*WORK TASK*. Copy each line of the data that has "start" in it.

BEGIN

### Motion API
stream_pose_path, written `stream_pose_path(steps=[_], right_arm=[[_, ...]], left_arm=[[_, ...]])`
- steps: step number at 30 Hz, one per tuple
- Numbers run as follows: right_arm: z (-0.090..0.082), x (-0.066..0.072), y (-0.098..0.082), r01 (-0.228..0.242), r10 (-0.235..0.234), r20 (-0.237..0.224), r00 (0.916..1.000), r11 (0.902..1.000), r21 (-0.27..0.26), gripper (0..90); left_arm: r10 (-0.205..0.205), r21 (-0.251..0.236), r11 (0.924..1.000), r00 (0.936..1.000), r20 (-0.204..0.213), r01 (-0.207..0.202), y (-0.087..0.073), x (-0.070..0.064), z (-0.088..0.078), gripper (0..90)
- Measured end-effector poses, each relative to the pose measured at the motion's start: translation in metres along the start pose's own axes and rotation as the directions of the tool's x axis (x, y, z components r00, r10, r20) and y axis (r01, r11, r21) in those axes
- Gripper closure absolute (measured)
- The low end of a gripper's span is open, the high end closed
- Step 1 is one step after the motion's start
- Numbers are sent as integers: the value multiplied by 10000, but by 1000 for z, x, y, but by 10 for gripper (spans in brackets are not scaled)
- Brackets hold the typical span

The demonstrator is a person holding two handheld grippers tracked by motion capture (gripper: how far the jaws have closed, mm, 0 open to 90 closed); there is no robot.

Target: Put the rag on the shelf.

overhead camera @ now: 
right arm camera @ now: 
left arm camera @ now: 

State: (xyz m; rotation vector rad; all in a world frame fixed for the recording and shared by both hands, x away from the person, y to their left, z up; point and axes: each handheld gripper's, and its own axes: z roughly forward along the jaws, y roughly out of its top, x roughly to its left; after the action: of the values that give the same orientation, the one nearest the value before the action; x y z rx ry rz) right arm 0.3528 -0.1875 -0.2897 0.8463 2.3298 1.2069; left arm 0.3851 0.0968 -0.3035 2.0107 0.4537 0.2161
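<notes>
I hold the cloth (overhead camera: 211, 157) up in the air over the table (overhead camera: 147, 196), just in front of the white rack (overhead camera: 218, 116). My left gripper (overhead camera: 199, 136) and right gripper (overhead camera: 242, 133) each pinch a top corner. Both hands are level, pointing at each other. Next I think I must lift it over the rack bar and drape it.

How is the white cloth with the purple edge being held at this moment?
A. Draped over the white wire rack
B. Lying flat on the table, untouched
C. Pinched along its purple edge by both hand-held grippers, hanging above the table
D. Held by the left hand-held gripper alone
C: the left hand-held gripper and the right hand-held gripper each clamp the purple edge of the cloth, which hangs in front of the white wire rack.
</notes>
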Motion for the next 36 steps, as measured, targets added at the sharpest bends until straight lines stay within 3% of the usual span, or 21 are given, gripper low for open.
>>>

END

*ANSWER TO THIS PROBLEM*.
- Measured end-effector poses, each relative to the pose measured at the motion's start: translation in metres along the start pose's own axes and rotation as the directions of the tool's x axis (x, y, z components r00, r10, r20) and y axis (r01, r11, r21) in those axes
- Step 1 is one step after the motion's start

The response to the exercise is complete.